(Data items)
================================

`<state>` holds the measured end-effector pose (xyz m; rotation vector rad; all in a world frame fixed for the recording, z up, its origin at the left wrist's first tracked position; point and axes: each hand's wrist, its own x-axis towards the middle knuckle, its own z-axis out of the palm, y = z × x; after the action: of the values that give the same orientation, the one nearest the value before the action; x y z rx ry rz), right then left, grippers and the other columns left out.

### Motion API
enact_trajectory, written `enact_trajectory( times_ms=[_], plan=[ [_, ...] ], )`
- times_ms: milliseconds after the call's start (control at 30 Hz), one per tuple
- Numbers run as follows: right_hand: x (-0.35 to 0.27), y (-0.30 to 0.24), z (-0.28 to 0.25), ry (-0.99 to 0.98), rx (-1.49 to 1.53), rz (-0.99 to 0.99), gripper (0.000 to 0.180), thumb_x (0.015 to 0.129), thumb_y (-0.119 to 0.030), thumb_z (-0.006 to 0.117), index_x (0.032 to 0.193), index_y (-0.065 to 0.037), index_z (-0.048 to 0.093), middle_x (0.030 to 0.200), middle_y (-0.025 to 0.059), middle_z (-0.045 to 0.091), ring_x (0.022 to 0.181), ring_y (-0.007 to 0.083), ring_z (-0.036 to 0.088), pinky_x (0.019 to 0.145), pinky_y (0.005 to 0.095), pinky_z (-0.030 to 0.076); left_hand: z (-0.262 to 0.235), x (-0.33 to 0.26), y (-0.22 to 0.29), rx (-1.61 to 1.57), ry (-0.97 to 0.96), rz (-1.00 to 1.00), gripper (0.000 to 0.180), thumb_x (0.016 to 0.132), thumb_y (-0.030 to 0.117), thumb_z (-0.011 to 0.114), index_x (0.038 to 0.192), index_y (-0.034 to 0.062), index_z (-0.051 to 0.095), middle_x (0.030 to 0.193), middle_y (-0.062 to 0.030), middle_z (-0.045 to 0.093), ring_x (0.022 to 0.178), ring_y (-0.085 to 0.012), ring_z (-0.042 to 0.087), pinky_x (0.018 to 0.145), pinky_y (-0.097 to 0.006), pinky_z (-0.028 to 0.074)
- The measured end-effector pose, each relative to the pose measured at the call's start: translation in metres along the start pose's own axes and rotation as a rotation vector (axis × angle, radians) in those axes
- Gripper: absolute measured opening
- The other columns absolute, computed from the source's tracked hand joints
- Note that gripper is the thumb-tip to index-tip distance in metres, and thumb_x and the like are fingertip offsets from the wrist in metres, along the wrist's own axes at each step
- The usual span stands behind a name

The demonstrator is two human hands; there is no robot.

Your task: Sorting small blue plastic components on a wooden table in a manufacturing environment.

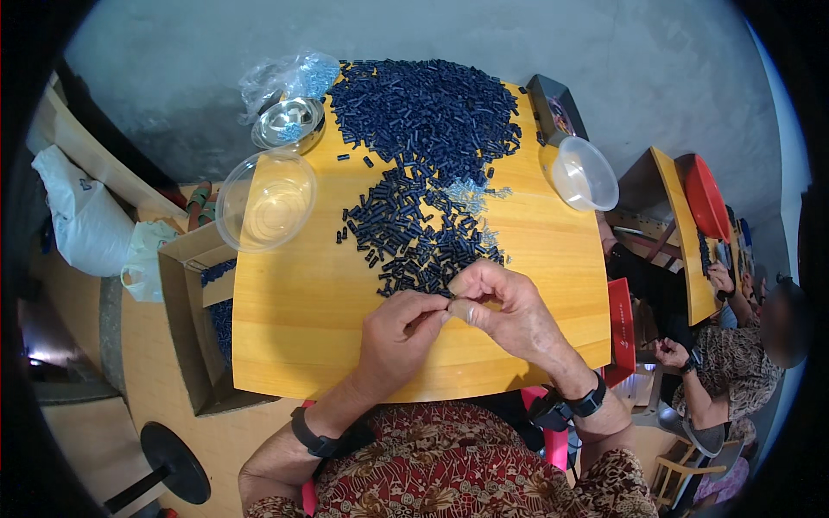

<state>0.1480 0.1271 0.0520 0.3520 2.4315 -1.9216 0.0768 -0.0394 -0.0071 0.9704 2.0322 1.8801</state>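
Over the near part of the yellow table (294, 328), my left hand (401, 338) and my right hand (505, 309) meet at the fingertips. Both are closed in a pinch, thumb against finger. Whatever lies between them is too small and covered to make out. Just beyond my fingers spreads a loose heap of short dark cylindrical pieces (389, 224), some with a wider end. Small clear, pale blue pieces (466, 197) lie among them at the right. Farther back, a larger pile of dark blue tube-like pieces (423, 108) reaches the table's far edge.
Left: a clear plastic bowl (231, 229), a metal bowl (262, 138) with pale pieces, a plastic bag (263, 82). Right: a clear tub (600, 186), a black tray (540, 86). A cardboard box (186, 337) and red bin (620, 332) flank the table. Another person (734, 367) works at far right.
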Motion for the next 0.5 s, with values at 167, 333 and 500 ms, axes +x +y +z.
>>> enact_trajectory(
  times_ms=[167, 333, 500],
  plan=[
    [-0.007, 0.012, 0.002, 0.173, -0.143, -0.196, 0.016, 0.087, -0.001, 0.068, 0.103, 0.0, 0.062, 0.089, 0.0059, 0.062, 0.084, 0.0146, 0.061, 0.077, 0.0297, 0.05, -0.002, 0.0, 0.002, -0.172, -0.025, -0.168, 0.011, 0.089, 0.001, 0.068, 0.1, -0.0013, 0.069, 0.087, -0.0021, 0.066, 0.079, -0.0074, 0.06, 0.068, -0.022, 0.047],
    [-0.008, 0.0, 0.006, 0.238, -0.553, -0.521, 0.026, 0.079, -0.001, 0.073, 0.103, 0.0, 0.064, 0.093, 0.0117, 0.062, 0.088, 0.0266, 0.062, 0.08, 0.037, 0.051, -0.003, -0.001, 0.0, -0.365, 0.013, -0.273, 0.015, 0.091, 0.003, 0.068, 0.106, -0.0006, 0.068, 0.093, -0.0004, 0.068, 0.081, -0.0055, 0.059, 0.073, -0.02, 0.048],
    [-0.004, 0.006, 0.011, 0.233, -0.735, -0.689, 0.034, 0.073, -0.005, 0.077, 0.105, -0.002, 0.065, 0.104, 0.0118, 0.062, 0.096, 0.0299, 0.06, 0.084, 0.0401, 0.048, -0.002, -0.001, 0.001, -0.502, -0.003, -0.322, 0.014, 0.091, 0.002, 0.068, 0.105, -0.0004, 0.068, 0.094, -0.0007, 0.068, 0.084, -0.0056, 0.06, 0.074, -0.02, 0.049]
  ],
)
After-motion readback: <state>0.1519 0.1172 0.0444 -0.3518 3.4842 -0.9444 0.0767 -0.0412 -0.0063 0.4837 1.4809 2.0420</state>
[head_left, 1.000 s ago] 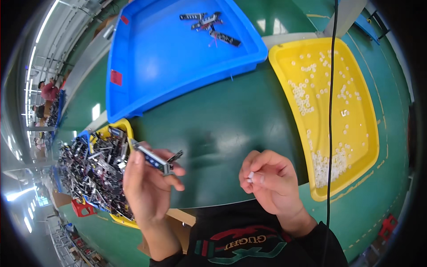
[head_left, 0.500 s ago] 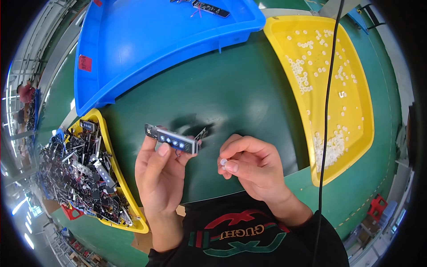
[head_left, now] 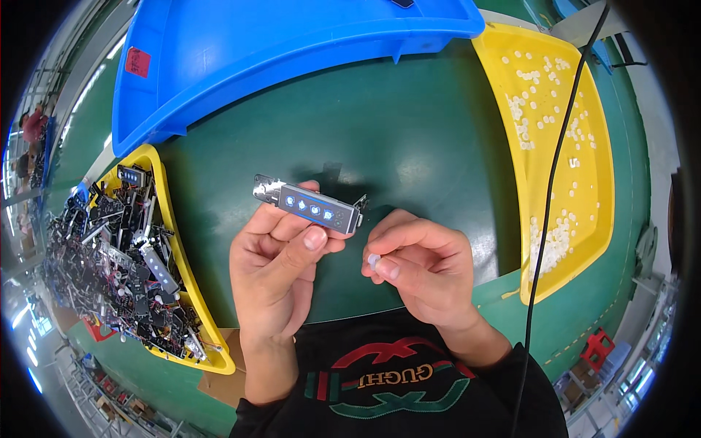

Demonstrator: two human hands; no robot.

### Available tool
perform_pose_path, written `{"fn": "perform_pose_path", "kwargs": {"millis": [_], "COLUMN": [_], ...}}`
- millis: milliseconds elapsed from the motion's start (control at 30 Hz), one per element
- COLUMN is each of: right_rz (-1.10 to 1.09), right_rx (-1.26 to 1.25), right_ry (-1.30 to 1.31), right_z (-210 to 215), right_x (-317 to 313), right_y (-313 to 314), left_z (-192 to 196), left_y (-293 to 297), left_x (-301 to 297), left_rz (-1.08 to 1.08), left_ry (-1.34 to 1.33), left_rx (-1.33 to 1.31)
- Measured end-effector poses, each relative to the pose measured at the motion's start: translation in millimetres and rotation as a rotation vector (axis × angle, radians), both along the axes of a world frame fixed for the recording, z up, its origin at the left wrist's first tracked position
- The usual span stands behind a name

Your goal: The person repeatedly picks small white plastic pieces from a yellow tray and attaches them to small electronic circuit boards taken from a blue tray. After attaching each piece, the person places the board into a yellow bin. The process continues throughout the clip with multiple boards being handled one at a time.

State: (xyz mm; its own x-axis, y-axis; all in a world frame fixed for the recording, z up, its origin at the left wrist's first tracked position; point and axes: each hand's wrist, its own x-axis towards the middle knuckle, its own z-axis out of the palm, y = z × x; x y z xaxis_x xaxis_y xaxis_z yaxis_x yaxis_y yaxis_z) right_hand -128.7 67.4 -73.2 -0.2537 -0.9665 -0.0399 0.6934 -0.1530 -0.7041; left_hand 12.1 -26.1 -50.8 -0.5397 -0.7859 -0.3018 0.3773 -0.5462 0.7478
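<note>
My left hand point(head_left: 281, 270) grips a slim electronic module point(head_left: 314, 207) between thumb and fingers, a dark bar with a row of glowing white-blue symbols on its face. A bare board end sticks out at its left, and a small metal piece stands up at its right end. To the right of it, my right hand point(head_left: 420, 266) pinches a small round whitish disc point(head_left: 374, 260) between thumb and forefinger. The disc and the module are apart. Both hands are over the near part of the green table point(head_left: 409, 131).
A large blue bin point(head_left: 292, 55) stands at the far side. On the left, a yellow tray point(head_left: 179, 248) is heaped with similar electronic modules point(head_left: 139, 270). On the right, a yellow tray point(head_left: 537, 168) holds many small white discs point(head_left: 555, 237). A black cable point(head_left: 555, 160) hangs down across it.
The module has turned so that its lit face shows more fully, and it sits higher and further right. My right hand still pinches the disc. The whole view has shifted slightly.
</note>
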Motion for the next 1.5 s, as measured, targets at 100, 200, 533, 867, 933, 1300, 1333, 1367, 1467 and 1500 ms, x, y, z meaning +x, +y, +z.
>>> {"fn": "perform_pose_path", "kwargs": {"millis": [100, 200, 533, 867, 933, 1300, 1333, 1367, 1467, 1500], "right_rz": [-0.002, -0.002, -0.029, -0.040, -0.038, -0.046, -0.051, -0.056, -0.112, -0.137], "right_rx": [-0.018, -0.034, -0.023, -0.063, -0.066, -0.059, -0.060, -0.061, -0.070, -0.074], "right_ry": [0.016, 0.024, -0.027, -0.033, -0.040, 0.167, 0.187, 0.207, 0.284, 0.312], "right_z": [-1, -2, -1, -3, -3, -2, -1, -1, -1, -1], "right_x": [0, 1, -1, -1, -1, 2, 2, 2, 1, 0], "right_y": [-1, -1, -1, -1, -2, -3, -3, -3, -2, -1], "left_z": [1, -4, 4, -2, -2, 10, 10, 10, 4, 2], "left_y": [0, 4, 9, 7, 7, 7, 7, 7, 8, 8], "left_x": [-5, -8, -11, -5, -5, 0, 0, 0, 1, 0], "left_rz": [0.042, 0.040, -0.050, -0.150, -0.164, -0.255, -0.252, -0.238, -0.188, -0.165], "left_ry": [0.056, 0.107, 0.031, -0.057, -0.065, -0.351, -0.378, -0.344, -0.207, -0.136], "left_rx": [0.105, 0.103, 0.040, -0.136, -0.165, -0.154, -0.183, -0.138, -0.021, 0.007]}}
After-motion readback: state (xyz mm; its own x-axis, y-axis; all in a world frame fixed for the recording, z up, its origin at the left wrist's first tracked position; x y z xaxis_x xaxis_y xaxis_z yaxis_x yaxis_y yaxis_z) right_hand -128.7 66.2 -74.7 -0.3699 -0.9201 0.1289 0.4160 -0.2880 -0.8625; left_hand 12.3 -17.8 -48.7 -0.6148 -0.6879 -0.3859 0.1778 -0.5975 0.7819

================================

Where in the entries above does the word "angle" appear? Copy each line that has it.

— EXERCISE SOLUTION —
- The measured end-effector pose, each relative to the pose measured at the call's start: translation in metres along the start pose's own axes and rotation as a rotation vector (axis × angle, radians) in those axes
- Measured end-effector poses, each relative to the pose measured at the motion's start: translation in millimetres and rotation as a rotation vector (axis × angle, radians), both along the axes of a world frame fixed for the recording, z up, its origin at the left wrist's first tracked position

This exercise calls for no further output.